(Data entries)

━━━

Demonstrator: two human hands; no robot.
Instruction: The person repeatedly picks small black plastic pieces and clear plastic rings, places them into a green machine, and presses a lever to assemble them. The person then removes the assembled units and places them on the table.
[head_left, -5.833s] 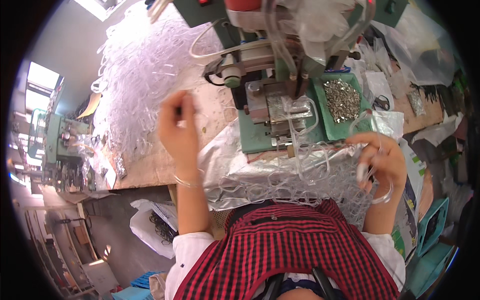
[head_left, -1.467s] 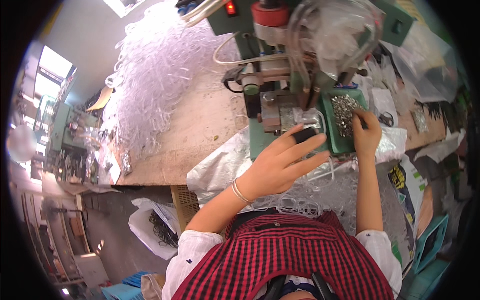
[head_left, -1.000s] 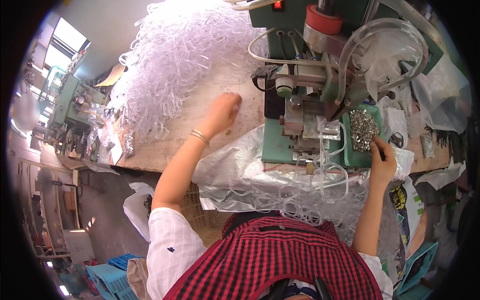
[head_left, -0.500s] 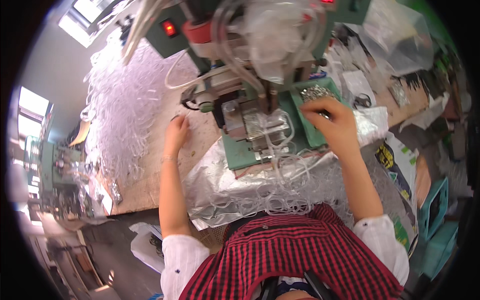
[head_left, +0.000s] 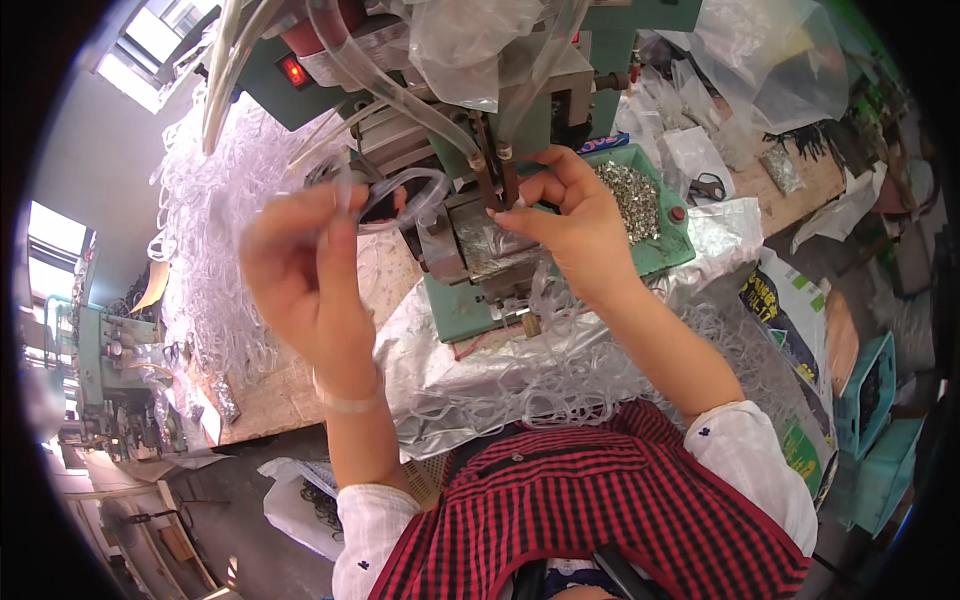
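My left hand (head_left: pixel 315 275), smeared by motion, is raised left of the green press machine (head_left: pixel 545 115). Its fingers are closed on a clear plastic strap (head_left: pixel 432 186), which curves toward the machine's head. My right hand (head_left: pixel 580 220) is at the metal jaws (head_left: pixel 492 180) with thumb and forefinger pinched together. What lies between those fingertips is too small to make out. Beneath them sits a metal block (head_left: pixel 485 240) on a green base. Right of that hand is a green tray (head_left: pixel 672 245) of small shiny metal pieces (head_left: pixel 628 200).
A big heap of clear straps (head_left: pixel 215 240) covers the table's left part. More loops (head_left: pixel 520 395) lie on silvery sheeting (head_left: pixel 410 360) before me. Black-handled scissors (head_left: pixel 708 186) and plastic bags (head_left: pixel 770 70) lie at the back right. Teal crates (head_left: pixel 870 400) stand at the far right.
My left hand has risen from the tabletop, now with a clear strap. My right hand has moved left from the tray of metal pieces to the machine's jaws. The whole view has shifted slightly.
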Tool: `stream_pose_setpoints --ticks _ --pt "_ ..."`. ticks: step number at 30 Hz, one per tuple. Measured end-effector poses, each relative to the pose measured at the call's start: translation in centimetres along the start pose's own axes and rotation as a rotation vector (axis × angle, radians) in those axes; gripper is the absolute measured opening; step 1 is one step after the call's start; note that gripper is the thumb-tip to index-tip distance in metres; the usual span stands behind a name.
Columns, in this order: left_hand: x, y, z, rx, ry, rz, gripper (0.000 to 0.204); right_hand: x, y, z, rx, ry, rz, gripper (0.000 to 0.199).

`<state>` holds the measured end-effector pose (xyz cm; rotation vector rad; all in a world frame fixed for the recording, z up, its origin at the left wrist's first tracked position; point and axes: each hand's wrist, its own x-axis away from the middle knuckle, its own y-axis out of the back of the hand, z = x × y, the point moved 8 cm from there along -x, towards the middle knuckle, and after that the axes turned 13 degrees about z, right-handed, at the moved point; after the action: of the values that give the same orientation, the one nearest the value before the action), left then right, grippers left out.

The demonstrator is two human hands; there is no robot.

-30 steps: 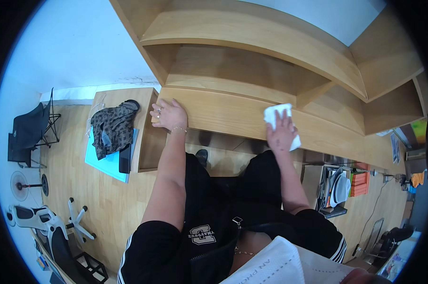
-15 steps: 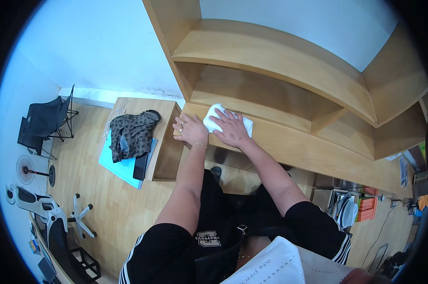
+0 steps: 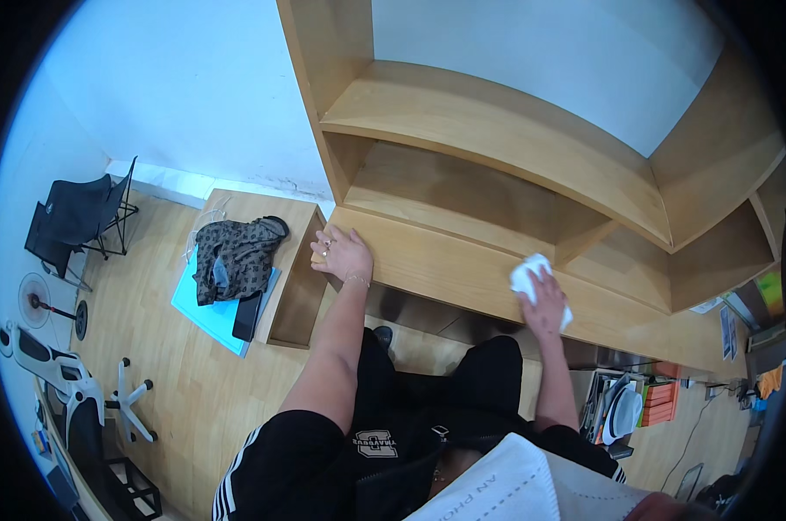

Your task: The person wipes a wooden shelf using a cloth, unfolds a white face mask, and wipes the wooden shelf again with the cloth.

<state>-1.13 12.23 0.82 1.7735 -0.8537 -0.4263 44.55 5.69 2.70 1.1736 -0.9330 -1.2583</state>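
Observation:
My right hand (image 3: 545, 306) presses a folded white cloth (image 3: 525, 276) onto the light wooden desk top (image 3: 436, 253); the cloth shows past the fingers on both sides. At the desk's left end my left hand (image 3: 346, 254) lies palm down near the corner, fingers apart, with rings on them. A small yellowish patch shows beside its fingers; I cannot tell whether it is a separate thing or the desk edge. Above the desk stands a wooden shelf unit (image 3: 497, 130) with open compartments.
Left of the desk, a low wooden cabinet (image 3: 293, 300) bears a dark patterned cloth item (image 3: 232, 256), a light blue folder (image 3: 198, 300) and a black phone-like object (image 3: 247, 317). A folding chair (image 3: 76, 208), fan (image 3: 37, 301) and office chair (image 3: 72, 382) stand farther left. Books (image 3: 614, 408) sit at right.
My right hand has slid the white cloth to the right along the desk, away from my left hand. The left hand stays at the desk's left end.

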Motion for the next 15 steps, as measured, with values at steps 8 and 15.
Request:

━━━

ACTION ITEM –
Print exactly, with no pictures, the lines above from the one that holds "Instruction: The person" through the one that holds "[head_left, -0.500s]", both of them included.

EXERCISE ANSWER –
Instruction: The person repeatedly picks small black plastic pieces and clear plastic rings, places them into a green machine, and presses a lever to assemble them. The person then removes the assembled units and places them on the table.
[head_left, -5.833s] 
[head_left, -1.467s] 
[head_left, -1.000s] 
[head_left, -0.500s] 

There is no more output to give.